There have been many model and toy guises of the IC125.[64] One of the first in the UK was by Hornby Railways, which launched its first model version in 1977.[65][66] This model was supplied with an incorrect length BR Mk3 Open 2nd coach which was shortened to allow the model to reliably negotiate the smallest radius curves. This was done by removing one of the 8 side windows rather than scaling the whole length. In 1978 Hornby Railways issued an additional BR MK3 Open 2nd coach.[67]In 1979 Hornby Railways produced their first model of a BR MK3 Open 1st Coach.[68] Which was followed by a BR Mk3 Restaurant Buffet Car (TRUB) produced in 1980.[69] The incorrect seven side windows was corrected to eight windows in 1988 when Hornby made modifications to the tooling for the BR MK3 (TS) and (TF) coaches.[70] It was later released in InterCity 'Swallow' livery, Great Western green-and-white, Midland Mainline and Virgin Trains. Lima released its version of the IC125 in 1982, of which the Mark 3 coaches were correct to the lengths of the real-life coaches and included the guard's coach. Hornby eventually followed suit in the late-1990s, when its short Mark 3 coaches were replaced by correct scale length ones but omitted the guard's coach. In 2008 after acquiring tooling's from ex Lima rolling stock which then became the Hornby RailRoad range. Hornby released in a variety of different liveries both BR and post-privatisation a newly tooled super-detailed BR Class 43 (HST) Powers cars[71],alongside a basic representation BR Class 43 HST Power cars models of the Railroad Range.[72] In 2009 Hornby released newly tooled BR MK3 carriages which included for the first time a BR MK3 (TGS) Coach.[73] Graham Farish were the first to produce a HST in N gauge, recently Dapol have produced another N gauge model of the train. Railway Shop (Hong Kong) produces a T gauge model (1:450 scale).

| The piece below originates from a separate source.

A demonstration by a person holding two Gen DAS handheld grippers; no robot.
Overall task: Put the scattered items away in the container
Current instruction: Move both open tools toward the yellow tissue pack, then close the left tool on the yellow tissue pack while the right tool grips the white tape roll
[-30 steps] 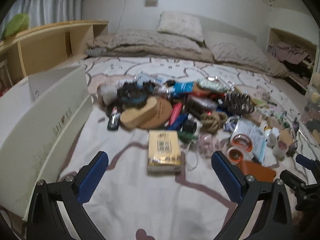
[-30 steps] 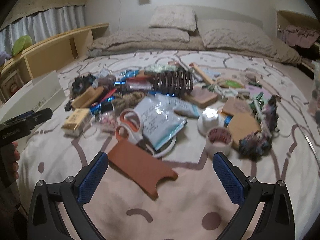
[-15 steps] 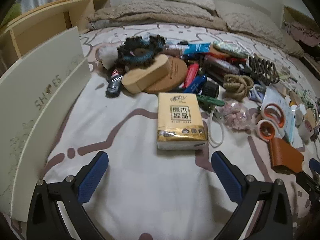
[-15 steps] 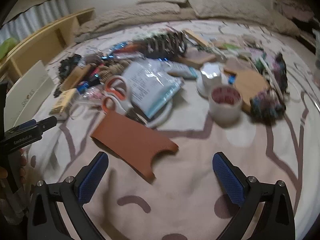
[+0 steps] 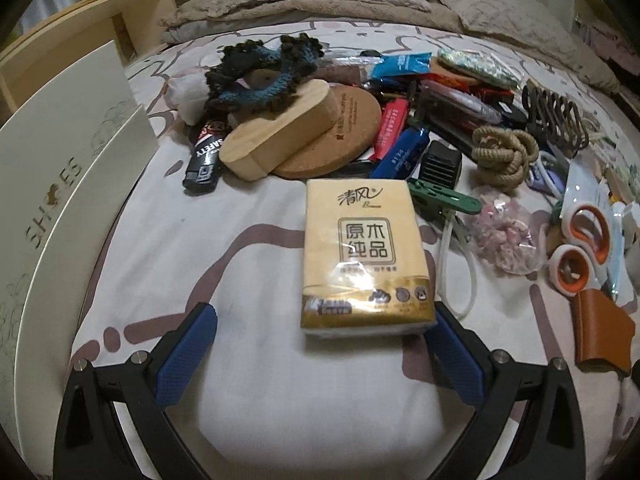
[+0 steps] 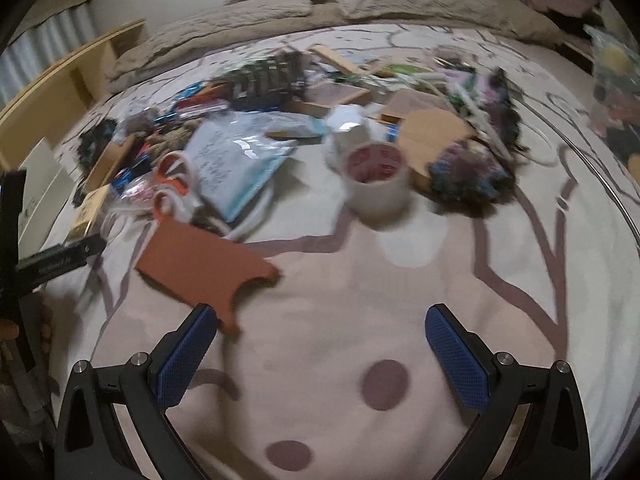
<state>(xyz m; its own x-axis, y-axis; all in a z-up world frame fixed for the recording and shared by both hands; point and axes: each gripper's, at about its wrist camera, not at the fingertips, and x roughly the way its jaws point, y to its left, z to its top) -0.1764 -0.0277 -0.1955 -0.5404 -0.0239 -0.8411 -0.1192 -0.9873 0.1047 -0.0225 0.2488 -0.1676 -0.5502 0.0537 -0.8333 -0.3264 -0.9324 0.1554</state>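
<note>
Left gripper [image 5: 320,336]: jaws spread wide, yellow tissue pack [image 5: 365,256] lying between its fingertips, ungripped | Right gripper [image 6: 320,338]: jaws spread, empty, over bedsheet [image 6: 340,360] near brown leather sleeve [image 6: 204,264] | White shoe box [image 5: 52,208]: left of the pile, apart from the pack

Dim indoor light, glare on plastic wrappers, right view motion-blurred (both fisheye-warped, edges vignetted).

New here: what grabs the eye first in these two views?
The yellow tissue pack lies flat on the bedspread, dead ahead of the open left gripper. Behind it sprawls a clutter pile. Near the open right gripper lie a brown leather sleeve and a white tape roll.
</note>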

Developments and changes[edit]

An InterCity 125 with a Paxman Valenta engine. The Paxman Valenta engine produced a lot more noise and exhaust gases than its replacements.

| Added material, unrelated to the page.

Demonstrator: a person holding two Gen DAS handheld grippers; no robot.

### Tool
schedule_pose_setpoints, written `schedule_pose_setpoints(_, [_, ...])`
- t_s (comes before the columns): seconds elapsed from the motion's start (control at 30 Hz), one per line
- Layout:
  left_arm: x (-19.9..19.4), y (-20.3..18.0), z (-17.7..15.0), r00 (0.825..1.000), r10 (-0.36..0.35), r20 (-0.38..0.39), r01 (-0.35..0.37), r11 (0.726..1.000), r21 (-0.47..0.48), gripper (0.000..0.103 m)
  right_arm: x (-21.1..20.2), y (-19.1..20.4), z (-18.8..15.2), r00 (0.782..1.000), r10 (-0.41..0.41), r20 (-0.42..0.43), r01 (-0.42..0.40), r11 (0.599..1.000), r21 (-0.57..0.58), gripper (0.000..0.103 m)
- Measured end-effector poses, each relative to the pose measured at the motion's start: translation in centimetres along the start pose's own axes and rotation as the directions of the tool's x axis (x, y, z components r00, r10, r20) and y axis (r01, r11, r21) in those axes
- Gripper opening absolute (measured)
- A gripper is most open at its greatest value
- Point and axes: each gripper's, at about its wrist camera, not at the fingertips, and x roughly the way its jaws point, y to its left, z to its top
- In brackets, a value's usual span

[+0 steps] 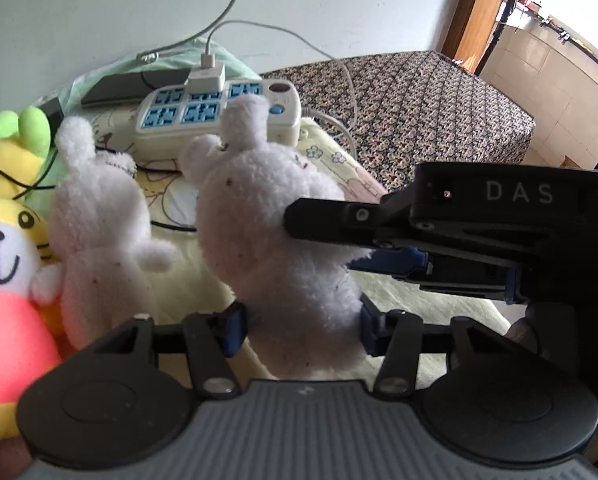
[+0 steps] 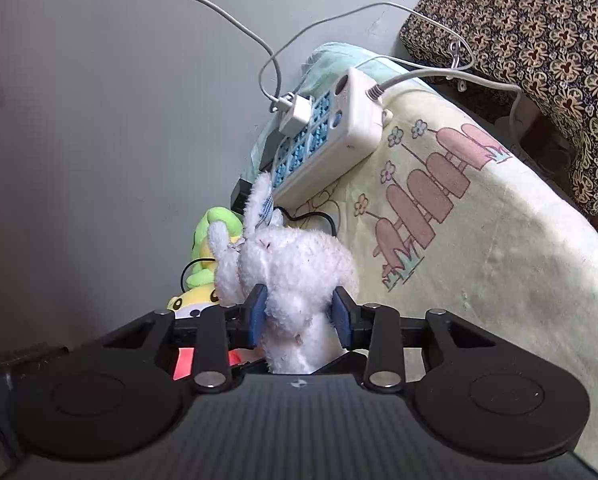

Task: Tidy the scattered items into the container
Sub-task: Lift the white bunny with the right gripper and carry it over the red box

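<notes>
While both grippers clamp the same white rabbit (image 1: 275, 216), left gripper (image 1: 299, 328) closed on its lower body and right gripper (image 2: 299, 316) pinching higher up, one should let go before any lift; otherwise the plush gets stretched between them. The rabbit stands on the yellow blanket (image 2: 479, 240), near centre. A second rabbit (image 1: 95, 216) and a tiger plush (image 1: 7, 264) crowd its left; a power strip (image 1: 219, 116) with cables lies behind. No container in view.

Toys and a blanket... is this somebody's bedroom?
Probably a bedroom at home. There is a bed with a patterned cover, a soft cartoon blanket with plush toys like the white bunny on it, and a power strip by the wall.
</notes>
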Motion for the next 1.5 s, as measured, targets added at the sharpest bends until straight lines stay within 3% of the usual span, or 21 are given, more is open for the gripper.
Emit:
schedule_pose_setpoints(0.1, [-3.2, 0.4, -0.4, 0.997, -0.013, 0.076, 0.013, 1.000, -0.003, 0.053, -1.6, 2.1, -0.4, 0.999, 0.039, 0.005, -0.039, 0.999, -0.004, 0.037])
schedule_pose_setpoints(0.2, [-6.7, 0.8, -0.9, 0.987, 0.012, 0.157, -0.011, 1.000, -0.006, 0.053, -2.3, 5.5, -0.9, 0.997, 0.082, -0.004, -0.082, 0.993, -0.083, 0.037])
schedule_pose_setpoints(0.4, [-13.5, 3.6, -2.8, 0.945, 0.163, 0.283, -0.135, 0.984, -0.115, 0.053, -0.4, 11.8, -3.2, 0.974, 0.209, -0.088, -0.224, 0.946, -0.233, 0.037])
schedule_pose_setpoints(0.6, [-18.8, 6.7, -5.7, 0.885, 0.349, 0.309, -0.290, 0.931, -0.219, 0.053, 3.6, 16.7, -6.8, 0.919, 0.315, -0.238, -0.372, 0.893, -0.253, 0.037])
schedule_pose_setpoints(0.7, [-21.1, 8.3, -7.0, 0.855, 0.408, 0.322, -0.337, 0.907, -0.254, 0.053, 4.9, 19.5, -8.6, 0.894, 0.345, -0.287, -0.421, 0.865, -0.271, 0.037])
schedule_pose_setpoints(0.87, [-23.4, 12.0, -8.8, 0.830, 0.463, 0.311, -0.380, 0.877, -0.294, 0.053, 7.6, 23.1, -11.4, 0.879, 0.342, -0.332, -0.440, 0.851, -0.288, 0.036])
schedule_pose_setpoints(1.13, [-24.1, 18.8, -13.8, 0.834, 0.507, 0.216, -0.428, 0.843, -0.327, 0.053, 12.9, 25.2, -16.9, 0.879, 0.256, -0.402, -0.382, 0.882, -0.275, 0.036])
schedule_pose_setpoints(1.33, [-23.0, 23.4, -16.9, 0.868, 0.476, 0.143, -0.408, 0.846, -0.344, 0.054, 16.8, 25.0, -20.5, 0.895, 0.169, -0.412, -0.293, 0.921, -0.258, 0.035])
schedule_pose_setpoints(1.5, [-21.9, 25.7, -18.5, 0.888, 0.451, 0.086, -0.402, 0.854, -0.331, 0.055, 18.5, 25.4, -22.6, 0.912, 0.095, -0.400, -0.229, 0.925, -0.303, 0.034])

Damaged vehicles and accidents[edit]

Three Class 43 locomotives have been written off in railway accidents, all of which occurred on the Great Western main line. 43011 was written off in the 1999 Ladbroke Grove rail crash, 43019 was written off after colliding with a car at Ufton Nervet in 2004, and 43173 was scrapped at Pig's Bay in Essex after heavy damage in the Southall rail crash of 1997. In each of these cases, the damage was to the leading power car – the trailing power cars suffered limited or no damage, and were returned to service. At Ladbroke Grove and Ufton Nervet the accidents were ultimately caused by factors not involving the HST sets or their drivers, although the set involved in the Ladbroke Grove crash had a faulty AWS system;[74][75] however, the Southall accident was due to the HST colliding with a goods train which was entering Southall Goods Yard, crossing the main lines. The immediate cause of the crash was the result of the driver of the HST passing a red signal without stopping. In addition, the leading power car of the set had a faulty Automatic Warning System which if operational would have alerted the driver to his error and possibly prevented the accident.[76] Following investigation, this system has since been required to be kept operational and switched on for all use of the InterCity 125 fleet.

An InterCity HST, comprising four coaches between power cars, was involved in the Stonehaven derailment on 12 August 2020, in which three people died.[77][78]

Re-engining and refurbishment[edit]

Refurbished Mark 3 coach First Class interior (First Great Western)

In 2005, the train leasing company, Angel Trains, initiated and led an industry-wide programme to replace the 30-year-old Paxman Valenta engines in the HST power cars with new MTU 16V 4000 engines.[79] The upgrade, which was part of a £110 million total investment made by Angel Trains on its fleet of High Speed Trains, included the re-powering and refurbishment of 54 HST power cars: those then on lease to GNER (now London North Eastern Railway) (23),[80] First Great Western (26) and CrossCountry (5). Virgin CrossCountry planned a similar project in the early 2000s, but with the collapse of the programme the upgraded trainsets were sold along with their unmodified stablemates.

Additionally, many operators undertook some refurbishment of the Mark 3 carriages in the early 2000s. In view of the delay and change of direction of the HST2 programme,[81] operators began to refurbish their HST fleets in 2006 – both by remotoring with the more modern MTU4000 diesel engine,[82] and by refurbishing the carriage interiors.[83] It was anticipated that these overhauls would give the HST at least another 10 years in front-line service.[84]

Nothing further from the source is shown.